*Your assignment*: Would you transcribe the entries below, beginning at the line with "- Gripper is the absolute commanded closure" and ending after the line with "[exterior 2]", exactly, with no picture and nothing more?

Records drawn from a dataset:
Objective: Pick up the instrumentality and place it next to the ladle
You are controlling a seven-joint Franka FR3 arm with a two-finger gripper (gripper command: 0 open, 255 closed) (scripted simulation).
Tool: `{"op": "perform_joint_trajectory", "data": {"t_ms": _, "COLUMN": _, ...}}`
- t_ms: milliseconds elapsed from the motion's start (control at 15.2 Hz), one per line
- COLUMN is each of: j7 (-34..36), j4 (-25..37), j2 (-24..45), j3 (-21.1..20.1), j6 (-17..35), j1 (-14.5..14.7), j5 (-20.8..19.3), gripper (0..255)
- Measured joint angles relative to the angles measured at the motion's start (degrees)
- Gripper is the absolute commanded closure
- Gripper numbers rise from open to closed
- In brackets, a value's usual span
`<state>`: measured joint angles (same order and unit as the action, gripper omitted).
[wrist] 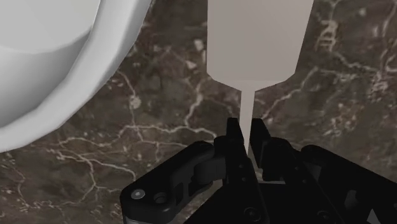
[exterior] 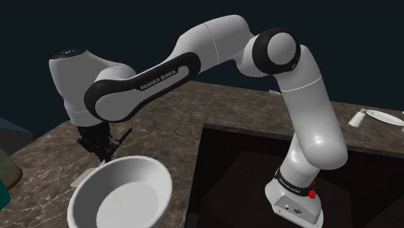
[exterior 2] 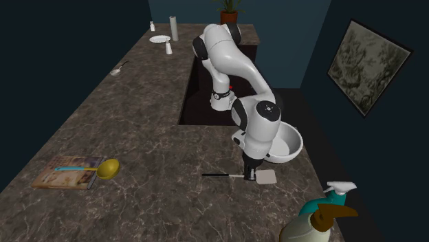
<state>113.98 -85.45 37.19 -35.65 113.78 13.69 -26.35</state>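
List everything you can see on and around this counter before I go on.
spatula: one, white blade and black handle, flat on the counter beside the bowl
bowl: one, white, at the counter edge near the gripper
ladle: one, yellow with a blue handle, lying on the book
book: one, multicoloured cover, second exterior view's lower left
spray bottle: one, teal with a white head, near corner
soap dispenser: one, pale green with a brown pump, beside the spray bottle
plate: one, white, far end
paper roll: one, white, upright by the plate
counter: one, dark marbled
arm: one, white, bent down over the counter
gripper: one, black, clasping the spatula's thin neck
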Motion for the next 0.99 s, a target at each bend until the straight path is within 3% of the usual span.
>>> {"op": "perform_joint_trajectory", "data": {"t_ms": 990, "j7": -2.1, "j4": 5.8, "j2": -3.7, "j3": -1.7, "j6": -8.9, "j1": 0.0, "j5": 2.7, "gripper": 255}}
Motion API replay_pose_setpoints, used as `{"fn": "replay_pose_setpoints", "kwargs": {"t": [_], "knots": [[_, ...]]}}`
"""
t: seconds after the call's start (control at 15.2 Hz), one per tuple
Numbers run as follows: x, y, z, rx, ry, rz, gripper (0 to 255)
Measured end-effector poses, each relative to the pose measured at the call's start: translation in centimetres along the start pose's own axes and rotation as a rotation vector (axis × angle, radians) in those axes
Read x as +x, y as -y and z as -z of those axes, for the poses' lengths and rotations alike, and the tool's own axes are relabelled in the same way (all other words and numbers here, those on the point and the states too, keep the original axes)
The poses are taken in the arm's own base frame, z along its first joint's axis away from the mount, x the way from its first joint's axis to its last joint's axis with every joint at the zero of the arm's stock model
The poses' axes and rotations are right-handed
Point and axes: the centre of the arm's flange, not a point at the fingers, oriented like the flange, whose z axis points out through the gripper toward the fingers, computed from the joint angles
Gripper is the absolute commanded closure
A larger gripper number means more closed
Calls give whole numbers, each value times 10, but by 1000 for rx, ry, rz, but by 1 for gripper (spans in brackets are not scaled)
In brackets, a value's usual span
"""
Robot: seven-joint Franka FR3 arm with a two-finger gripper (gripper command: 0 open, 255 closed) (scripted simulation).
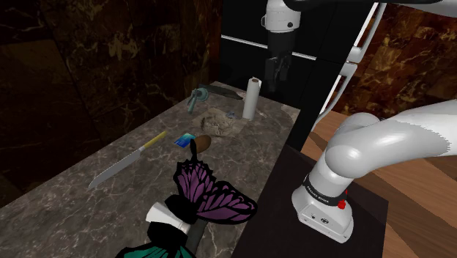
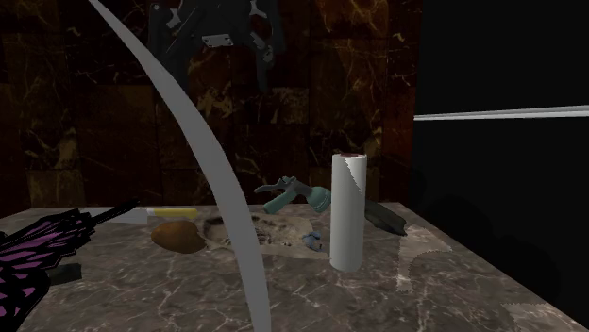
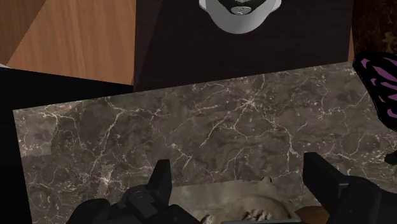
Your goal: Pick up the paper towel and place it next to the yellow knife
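Observation:
A white paper towel roll (image 1: pixel 251 99) (image 2: pixel 346 212) stands upright near the far end of the marble counter (image 1: pixel 146 183). My black gripper (image 1: pixel 277 73) (image 2: pixel 265 58) hangs well above the counter, higher than the roll and a little to its right in the shoulder view. In the wrist view the gripper (image 3: pixel 242 191) is open, its fingers (image 3: pixel 161 182) wide apart with nothing between them. The yellow-handled knife (image 1: pixel 126 161) lies flat toward the counter's left edge, its handle (image 2: pixel 170 215) pointing to the far end.
Between roll and knife lie a stone-like lump (image 1: pixel 218 121), a brown oval (image 1: pixel 203 143) and a small blue thing (image 1: pixel 185 138). A teal tool (image 1: pixel 196 97) lies at the far end. A purple butterfly figure (image 1: pixel 209 194) stands near the front. Dark marble walls bound the counter.

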Motion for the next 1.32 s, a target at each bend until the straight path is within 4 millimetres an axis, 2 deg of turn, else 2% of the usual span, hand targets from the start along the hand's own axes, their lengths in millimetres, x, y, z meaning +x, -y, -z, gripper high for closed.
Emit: {"fn": "replay_pose_setpoints", "kwargs": {"t": [0.13, 0.33, 1.06, 1.32], "knots": [[5, -4, -2, 4, -2, -5, 0], [24, -29, -8, 25, -18, -29, 0], [120, -136, -47, 112, -88, -135, 0], [148, -177, -61, 145, -114, -175, 0]]}}
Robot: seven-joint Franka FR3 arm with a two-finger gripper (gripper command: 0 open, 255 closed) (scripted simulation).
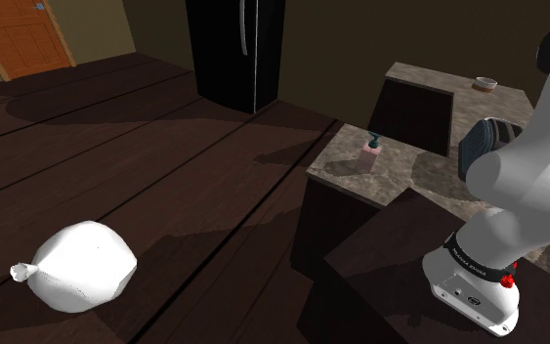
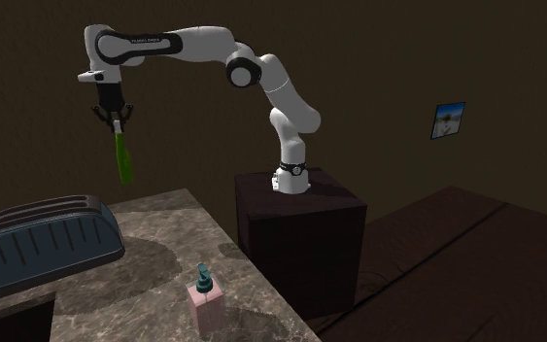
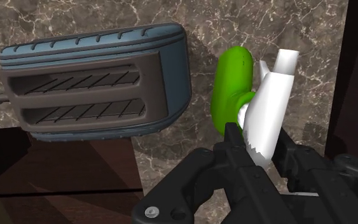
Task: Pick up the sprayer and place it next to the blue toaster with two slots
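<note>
Shoulder view: the white arm (image 1: 523,186) rises from its stand (image 1: 385,262) at the lower right and leaves the frame at the right edge.

Second exterior view: the arm arches up, then stretches flat toward this view's left. The gripper (image 2: 117,119) points down, high over the marble counter (image 2: 159,243). The sprayer (image 2: 122,157) hangs from it, slightly tilted, in the air above the blue toaster (image 2: 43,243).

Wrist view: the fingers (image 3: 233,137) are clenched on the sprayer's white head. Its bright green bottle reaches on past the fingertips, seen beside the toaster's two slots.

A dark plank floor (image 1: 165,147) lay dim beside a marble counter (image 1: 336,168); an orange door (image 1: 19,34) and a black fridge (image 1: 238,49) stood behind.
</note>
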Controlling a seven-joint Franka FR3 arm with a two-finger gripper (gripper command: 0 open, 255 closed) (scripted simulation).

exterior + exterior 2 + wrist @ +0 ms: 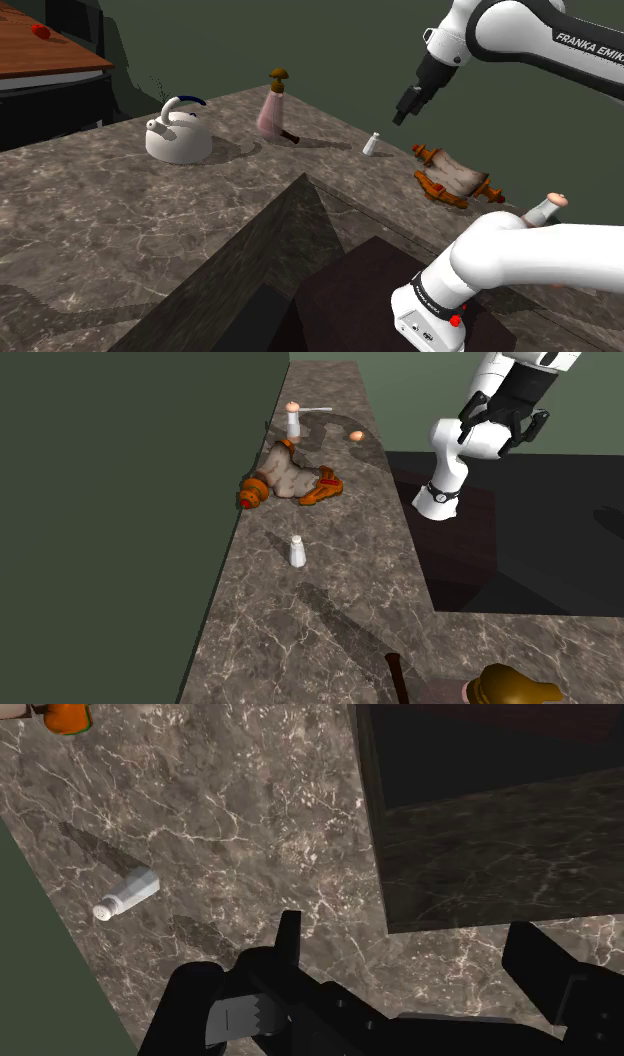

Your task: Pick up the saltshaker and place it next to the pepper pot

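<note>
Hovering over the marbled counter [100, 220], gripper [402, 117] spread wide (nothing held), saltshaker [371, 145] upright nearby.

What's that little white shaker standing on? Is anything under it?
The small white shaker stands upright, directly on the dark marbled counter. No mat, plate or tray shows beneath it. The patch of counter right under its base is covered by the shaker itself.
</note>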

*Solution*:
- Gripper is the absolute commanded closure
- Gripper numbers rise from open to closed
- In brackets, a value's usual span
`<state>`: measured joint angles (same order and unit as the action, gripper omitted).
[wrist] 
[exterior] 
[exterior 2] 

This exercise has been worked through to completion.